(Supplied material Opens)
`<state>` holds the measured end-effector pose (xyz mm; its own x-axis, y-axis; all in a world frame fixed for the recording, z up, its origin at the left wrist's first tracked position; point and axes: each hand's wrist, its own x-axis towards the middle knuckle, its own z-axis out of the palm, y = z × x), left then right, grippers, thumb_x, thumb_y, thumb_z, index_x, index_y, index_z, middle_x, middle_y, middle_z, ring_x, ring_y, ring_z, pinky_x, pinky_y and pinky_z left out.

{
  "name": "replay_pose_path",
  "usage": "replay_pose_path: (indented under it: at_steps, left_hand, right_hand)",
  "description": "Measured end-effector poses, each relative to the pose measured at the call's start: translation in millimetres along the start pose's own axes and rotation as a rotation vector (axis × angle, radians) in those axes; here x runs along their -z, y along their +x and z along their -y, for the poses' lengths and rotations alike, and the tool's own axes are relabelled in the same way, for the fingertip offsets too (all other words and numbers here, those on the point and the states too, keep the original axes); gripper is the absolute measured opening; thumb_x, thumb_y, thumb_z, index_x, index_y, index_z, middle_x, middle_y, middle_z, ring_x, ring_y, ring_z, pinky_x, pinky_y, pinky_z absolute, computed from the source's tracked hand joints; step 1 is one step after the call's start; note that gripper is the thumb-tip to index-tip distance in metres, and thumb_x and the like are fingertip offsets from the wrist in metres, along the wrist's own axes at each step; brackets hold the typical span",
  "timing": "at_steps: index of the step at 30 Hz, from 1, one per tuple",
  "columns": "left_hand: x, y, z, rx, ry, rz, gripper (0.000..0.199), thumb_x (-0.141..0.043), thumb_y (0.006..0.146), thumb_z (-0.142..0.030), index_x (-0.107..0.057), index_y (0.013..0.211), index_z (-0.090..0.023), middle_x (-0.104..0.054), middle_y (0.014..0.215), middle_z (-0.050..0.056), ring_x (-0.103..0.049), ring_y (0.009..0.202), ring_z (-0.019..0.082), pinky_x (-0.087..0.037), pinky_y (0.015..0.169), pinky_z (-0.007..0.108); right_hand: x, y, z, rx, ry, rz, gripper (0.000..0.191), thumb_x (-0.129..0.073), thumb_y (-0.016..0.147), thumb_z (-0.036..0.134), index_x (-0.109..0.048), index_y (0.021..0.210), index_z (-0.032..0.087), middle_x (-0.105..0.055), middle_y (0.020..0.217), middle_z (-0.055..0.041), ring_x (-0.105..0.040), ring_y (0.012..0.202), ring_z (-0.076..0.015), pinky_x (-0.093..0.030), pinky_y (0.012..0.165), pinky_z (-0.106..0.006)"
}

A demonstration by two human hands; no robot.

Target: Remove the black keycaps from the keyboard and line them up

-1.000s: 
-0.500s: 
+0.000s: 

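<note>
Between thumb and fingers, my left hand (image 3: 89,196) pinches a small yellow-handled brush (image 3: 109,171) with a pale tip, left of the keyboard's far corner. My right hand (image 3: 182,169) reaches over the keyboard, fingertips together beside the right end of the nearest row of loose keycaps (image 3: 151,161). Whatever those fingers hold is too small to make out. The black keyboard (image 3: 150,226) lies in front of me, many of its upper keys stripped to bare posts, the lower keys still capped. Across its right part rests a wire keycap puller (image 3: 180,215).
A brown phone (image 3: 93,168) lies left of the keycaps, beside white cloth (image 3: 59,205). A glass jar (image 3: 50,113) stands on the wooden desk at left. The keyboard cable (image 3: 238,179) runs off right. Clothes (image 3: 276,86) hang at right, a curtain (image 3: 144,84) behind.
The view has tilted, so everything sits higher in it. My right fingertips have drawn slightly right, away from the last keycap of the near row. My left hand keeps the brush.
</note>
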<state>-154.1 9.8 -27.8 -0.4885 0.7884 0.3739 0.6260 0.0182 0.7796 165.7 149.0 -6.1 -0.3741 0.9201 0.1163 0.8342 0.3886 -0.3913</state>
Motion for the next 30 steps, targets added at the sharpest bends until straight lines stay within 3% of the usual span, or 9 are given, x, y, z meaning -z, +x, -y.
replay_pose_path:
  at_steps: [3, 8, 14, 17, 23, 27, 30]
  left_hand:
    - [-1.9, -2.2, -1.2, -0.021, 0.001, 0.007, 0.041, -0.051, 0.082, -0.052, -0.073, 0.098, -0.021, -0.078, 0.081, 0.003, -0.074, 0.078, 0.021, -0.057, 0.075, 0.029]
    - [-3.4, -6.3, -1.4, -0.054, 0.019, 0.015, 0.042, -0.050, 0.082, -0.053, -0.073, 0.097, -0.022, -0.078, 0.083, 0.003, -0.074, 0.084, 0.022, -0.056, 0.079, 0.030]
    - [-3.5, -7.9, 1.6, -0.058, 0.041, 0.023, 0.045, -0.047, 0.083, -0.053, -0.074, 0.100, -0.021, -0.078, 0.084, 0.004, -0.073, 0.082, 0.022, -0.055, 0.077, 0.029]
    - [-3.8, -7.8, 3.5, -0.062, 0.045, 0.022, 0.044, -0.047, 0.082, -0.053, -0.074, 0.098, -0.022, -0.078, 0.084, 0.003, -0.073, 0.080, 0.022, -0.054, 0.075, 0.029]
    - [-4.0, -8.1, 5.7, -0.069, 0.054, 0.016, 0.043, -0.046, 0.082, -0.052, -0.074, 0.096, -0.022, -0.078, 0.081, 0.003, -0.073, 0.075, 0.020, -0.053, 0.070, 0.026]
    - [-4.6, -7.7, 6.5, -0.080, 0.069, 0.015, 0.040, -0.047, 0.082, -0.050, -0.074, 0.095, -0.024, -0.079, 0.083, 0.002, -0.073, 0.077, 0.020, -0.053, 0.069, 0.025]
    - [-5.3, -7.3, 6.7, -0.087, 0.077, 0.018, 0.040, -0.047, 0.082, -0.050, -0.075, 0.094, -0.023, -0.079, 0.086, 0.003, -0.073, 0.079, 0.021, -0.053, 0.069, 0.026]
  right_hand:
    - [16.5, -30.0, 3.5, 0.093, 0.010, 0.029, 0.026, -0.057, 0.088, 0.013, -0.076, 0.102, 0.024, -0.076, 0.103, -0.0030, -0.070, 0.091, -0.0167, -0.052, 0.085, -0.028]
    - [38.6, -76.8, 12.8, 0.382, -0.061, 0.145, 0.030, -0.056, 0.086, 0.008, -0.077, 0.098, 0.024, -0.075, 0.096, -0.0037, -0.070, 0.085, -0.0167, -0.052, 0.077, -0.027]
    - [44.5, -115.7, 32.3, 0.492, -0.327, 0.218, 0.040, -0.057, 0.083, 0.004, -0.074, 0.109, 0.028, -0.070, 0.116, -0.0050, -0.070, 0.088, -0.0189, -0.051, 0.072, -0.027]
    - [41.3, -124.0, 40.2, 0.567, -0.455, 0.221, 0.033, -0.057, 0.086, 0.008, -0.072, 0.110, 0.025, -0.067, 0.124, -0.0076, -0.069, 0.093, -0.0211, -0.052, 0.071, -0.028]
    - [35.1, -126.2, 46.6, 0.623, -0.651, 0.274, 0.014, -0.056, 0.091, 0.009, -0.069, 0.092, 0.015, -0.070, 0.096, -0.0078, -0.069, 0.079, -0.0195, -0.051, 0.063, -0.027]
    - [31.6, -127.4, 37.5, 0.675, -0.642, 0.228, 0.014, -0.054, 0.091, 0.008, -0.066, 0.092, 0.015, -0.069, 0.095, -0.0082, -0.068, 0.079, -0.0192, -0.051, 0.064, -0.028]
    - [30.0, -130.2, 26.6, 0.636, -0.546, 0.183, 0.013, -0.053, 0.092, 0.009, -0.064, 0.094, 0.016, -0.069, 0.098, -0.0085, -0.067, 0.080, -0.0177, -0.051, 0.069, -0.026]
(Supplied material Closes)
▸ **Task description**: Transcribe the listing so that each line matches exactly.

▸ **Answer space**:
`<state>` holds the measured end-effector pose (xyz mm; its own x-axis, y-axis; all in a world frame fixed for the recording, z up, its origin at the left wrist's first tracked position; point and axes: each hand's wrist, its own x-axis towards the middle knuckle, its own z-axis out of the palm, y = z × x), left then right, grippers, thumb_x, thumb_y, thumb_z, index_x, index_y, index_z, middle_x, middle_y, middle_z, ring_x, ring_y, ring_z, pinky_x, pinky_y and pinky_z left out.

{
  "name": "replay_pose_path",
  "usage": "replay_pose_path: (indented under it: at_steps, left_hand, right_hand)",
  "description": "Measured end-effector poses, each relative to the pose measured at the call's start: translation in millimetres along the start pose's own axes and rotation as a rotation vector (axis × angle, radians) in those axes; here x runs along their -z, y along their +x and z along their -y, for the poses' lengths and rotations alike, and the tool's own axes are relabelled in the same way, for the fingertip offsets too (all other words and numbers here, those on the point and the states too, keep the original axes); gripper is the absolute measured opening; thumb_x, thumb_y, thumb_z, index_x, index_y, index_z, middle_x, middle_y, middle_z, ring_x, ring_y, ring_z, pinky_x, pinky_y, pinky_z absolute, computed from the source's tracked hand joints; step 1 is one step after the call's start; note that gripper is the thumb-tip to index-tip distance in metres, and thumb_x and the like are fingertip offsets from the wrist in metres, along the wrist's own axes at each step; brackets hold the typical span",
  "timing": "at_steps: index of the step at 30 Hz, from 1, one per tuple",
  "columns": "left_hand: x, y, z, rx, ry, rz, gripper (0.000..0.199), thumb_x (-0.141..0.043), thumb_y (0.006..0.146), thumb_z (-0.142..0.030), index_x (-0.107..0.057), index_y (0.013..0.211), index_z (-0.090..0.023), middle_x (-0.104..0.054), middle_y (0.014..0.215), middle_z (-0.050..0.056), ring_x (-0.103..0.049), ring_y (0.009..0.202), ring_z (-0.019..0.082), pinky_x (-0.087..0.037), pinky_y (0.015..0.169), pinky_z (-0.007..0.108); right_hand: x, y, z, rx, ry, rz, gripper (0.000..0.191), thumb_x (-0.129..0.073), thumb_y (-0.016..0.147), thumb_z (-0.036..0.134), index_x (-0.109..0.048), index_y (0.021..0.210), index_z (-0.032..0.087), middle_x (-0.105..0.055), middle_y (0.020..0.217), middle_z (-0.055..0.041), ring_x (-0.105..0.040), ring_y (0.012..0.202), ring_z (-0.076..0.015), pinky_x (-0.093..0.030), pinky_y (0.012..0.165), pinky_z (-0.106..0.006)"
}

A demonstration by two human hands; no robot.

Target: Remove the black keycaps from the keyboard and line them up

-1.000s: 
-0.500s: 
+0.000s: 

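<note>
Between thumb and fingers, my left hand (image 3: 89,196) pinches a small yellow-handled brush (image 3: 109,171) with a pale tip, left of the keyboard's far corner. My right hand (image 3: 182,169) reaches over the keyboard, fingertips together beside the right end of the nearest row of loose keycaps (image 3: 151,161). Whatever those fingers hold is too small to make out. The black keyboard (image 3: 150,226) lies in front of me, many of its upper keys stripped to bare posts, the lower keys still capped. Across its right part rests a wire keycap puller (image 3: 180,215).
A brown phone (image 3: 93,168) lies left of the keycaps, beside white cloth (image 3: 59,205). A glass jar (image 3: 50,113) stands on the wooden desk at left. The keyboard cable (image 3: 238,179) runs off right. Clothes (image 3: 276,86) hang at right, a curtain (image 3: 144,84) behind.
The view has tilted, so everything sits higher in it. My right fingertips have drawn slightly right, away from the last keycap of the near row. My left hand keeps the brush.
</note>
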<state>-154.1 9.8 -27.8 -0.4885 0.7884 0.3739 0.6260 0.0182 0.7796 165.7 149.0 -6.1 -0.3741 0.9201 0.1163 0.8342 0.3886 -0.3913</state>
Motion for the next 30 steps, targets added at the sharpest bends until straight lines stay within 3% of the usual span, or 9 are given, x, y, z meaning -z, +x, -y.
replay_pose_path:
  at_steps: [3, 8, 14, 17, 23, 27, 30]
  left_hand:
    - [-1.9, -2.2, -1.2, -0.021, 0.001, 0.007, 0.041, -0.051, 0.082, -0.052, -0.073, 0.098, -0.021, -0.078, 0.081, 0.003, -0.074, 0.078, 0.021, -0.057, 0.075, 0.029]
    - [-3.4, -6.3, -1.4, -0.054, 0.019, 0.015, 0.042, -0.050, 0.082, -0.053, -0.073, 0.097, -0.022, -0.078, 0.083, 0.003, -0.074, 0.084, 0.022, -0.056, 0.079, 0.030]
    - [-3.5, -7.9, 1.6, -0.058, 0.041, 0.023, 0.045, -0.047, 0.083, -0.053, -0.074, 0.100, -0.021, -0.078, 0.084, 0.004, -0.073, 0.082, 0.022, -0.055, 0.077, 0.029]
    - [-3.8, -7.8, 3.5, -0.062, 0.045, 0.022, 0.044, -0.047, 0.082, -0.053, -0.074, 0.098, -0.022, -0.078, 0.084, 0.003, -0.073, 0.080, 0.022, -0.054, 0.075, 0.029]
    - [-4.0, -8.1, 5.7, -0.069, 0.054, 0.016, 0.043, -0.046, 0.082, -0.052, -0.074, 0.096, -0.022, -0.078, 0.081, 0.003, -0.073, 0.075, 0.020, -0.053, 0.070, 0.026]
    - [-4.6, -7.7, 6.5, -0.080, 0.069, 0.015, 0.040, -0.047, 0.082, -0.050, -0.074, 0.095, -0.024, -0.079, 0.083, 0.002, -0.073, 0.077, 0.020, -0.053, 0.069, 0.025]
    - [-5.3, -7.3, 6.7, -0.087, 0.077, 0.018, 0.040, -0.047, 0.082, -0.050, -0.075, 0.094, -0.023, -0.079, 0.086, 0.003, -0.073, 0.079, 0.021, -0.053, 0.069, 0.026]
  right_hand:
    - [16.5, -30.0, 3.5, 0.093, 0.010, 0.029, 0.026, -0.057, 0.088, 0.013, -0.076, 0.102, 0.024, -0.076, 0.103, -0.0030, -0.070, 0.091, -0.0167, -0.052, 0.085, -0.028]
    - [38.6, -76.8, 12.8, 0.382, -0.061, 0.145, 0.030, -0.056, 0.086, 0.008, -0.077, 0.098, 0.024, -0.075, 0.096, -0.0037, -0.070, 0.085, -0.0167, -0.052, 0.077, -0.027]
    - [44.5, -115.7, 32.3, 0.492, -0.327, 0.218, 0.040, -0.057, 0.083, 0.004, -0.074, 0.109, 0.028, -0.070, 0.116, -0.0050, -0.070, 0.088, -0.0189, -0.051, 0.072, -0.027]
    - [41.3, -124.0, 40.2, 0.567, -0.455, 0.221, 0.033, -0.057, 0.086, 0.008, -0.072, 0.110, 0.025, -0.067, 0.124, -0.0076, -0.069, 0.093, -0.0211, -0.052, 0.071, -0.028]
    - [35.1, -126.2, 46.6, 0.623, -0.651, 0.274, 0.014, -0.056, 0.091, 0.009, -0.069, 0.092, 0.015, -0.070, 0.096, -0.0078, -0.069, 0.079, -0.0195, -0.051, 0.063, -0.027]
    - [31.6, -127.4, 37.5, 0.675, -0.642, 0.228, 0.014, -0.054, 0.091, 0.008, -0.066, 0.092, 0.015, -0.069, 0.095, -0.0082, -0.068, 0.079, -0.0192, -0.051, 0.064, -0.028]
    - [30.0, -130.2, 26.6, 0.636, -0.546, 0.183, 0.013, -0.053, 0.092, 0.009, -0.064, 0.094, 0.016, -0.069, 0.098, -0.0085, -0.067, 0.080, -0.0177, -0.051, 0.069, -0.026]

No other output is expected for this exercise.